Pseudo-anonym

    Wir erklären dir auf verständliche Weise was die Definition vom Begriff

    Man bezeichnet etwas als pseudoanonym, wenn es „scheinbar anonym“ ist. Auf der einen Seite ist also eine gewisse Anonymität vorhanden, auf der anderen Seite kann allerdings die Identität mit etwas Aufwand herausgefunden werden.
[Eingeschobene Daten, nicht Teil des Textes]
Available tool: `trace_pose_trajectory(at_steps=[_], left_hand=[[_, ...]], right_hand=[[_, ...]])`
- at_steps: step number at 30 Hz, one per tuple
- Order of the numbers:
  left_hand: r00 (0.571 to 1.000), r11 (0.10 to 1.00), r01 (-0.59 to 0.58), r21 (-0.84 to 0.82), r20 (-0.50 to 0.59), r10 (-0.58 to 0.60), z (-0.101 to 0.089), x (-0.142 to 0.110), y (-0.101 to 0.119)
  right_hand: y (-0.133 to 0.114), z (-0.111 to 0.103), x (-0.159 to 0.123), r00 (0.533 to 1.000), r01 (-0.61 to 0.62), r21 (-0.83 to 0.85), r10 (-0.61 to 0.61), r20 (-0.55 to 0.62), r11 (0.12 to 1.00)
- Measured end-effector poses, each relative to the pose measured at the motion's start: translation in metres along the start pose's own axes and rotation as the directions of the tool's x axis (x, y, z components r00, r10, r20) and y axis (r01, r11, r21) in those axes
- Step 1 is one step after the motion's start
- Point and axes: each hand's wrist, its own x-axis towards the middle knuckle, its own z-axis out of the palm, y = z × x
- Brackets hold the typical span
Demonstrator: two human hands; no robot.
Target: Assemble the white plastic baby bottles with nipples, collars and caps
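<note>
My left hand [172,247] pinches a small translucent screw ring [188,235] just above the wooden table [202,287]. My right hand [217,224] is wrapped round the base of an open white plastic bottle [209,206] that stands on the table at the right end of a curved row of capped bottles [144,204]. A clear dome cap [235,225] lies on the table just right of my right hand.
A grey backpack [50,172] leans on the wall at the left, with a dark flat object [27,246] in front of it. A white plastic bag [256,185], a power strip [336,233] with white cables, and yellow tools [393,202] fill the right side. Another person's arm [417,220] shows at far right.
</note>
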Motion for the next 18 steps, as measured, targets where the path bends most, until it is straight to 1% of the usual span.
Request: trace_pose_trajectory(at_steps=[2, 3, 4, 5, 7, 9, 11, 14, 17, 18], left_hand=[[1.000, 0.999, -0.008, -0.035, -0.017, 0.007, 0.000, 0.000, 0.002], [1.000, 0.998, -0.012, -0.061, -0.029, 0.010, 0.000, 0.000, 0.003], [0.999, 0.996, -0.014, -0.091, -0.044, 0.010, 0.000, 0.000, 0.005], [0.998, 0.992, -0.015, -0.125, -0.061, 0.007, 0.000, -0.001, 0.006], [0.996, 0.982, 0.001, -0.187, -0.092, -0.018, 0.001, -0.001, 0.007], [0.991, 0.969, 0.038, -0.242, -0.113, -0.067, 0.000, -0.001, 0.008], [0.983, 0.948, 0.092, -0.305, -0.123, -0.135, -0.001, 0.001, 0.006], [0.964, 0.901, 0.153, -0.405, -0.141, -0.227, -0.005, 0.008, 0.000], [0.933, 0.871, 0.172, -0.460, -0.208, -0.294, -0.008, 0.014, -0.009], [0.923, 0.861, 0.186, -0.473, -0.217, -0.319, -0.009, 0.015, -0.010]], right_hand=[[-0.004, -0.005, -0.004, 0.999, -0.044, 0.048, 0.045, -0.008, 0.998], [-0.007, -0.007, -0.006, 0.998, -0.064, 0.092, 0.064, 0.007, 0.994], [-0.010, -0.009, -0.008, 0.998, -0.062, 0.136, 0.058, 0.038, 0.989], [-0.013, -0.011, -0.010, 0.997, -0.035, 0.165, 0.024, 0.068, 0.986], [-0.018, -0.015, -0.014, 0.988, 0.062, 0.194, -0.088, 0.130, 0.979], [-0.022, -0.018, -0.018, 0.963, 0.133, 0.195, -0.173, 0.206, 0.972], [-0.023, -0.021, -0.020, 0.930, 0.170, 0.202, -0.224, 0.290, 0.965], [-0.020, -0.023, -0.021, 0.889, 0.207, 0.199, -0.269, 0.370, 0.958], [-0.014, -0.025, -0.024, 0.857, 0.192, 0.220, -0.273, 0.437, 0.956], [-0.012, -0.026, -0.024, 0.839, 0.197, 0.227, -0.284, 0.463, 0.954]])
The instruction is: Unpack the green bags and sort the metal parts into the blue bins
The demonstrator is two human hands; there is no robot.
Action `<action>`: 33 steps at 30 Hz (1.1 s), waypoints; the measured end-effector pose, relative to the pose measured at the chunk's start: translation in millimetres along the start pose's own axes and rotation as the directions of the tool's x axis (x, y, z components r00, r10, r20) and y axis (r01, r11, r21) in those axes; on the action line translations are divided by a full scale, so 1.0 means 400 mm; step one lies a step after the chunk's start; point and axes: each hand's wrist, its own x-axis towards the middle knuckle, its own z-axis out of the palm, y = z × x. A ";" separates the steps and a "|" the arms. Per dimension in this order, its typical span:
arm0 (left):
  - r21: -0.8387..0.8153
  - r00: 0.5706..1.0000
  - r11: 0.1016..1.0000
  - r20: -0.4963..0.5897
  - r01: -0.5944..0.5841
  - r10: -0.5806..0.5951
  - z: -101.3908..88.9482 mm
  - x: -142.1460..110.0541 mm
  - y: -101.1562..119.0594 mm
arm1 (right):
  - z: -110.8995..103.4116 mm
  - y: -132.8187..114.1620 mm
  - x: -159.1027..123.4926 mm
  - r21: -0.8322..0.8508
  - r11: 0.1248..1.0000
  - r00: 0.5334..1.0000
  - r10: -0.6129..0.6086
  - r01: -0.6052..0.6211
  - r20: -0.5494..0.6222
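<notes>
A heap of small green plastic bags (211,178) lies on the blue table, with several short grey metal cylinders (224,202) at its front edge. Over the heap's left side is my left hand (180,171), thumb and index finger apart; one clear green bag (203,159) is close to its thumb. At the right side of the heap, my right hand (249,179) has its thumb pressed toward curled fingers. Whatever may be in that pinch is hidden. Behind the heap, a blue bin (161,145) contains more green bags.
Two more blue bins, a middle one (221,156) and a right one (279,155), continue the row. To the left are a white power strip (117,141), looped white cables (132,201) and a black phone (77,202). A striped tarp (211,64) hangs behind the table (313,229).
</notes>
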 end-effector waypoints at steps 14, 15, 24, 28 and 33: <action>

    Pseudo zu griechisch pseúdein = belügen, täuschen

    Bitcoin als Beispiel

    Viele gehen von Bitcoin, der Mutter aller Kryptowährungen, irrtümlicherweise aus, dass sie die Identität der Nutzer vollkommen anonym hält. Aus diesem Grund wird wohl Bitcoin oft als Währung für illegale Aktivitäten abgestempelt. Immerhin bevorzugen es Kriminelle, wenn ihre Aktivitäten nicht nachweisbar bzw. auf sie zurückverfolgbar sind. Bitcoin soll ihnen scheinbar genau das liefern.

    Diese Behauptungen stimmen allerdings ganz und gar nicht, denn Bitcoin ist stattdessen pseudoanonym. Das bedeutet, während die Blockchain von Bitcoin zwar einen gewissen Grad an Privatsphäre bietet, kann die Identität eines Nutzers mittels Rückrechnungen jederzeit zurückverfolgt werden. Somit wäre Bitcoin für Kriminelle vielmehr „ein Schuss ins Knie“, als eine Hilfe.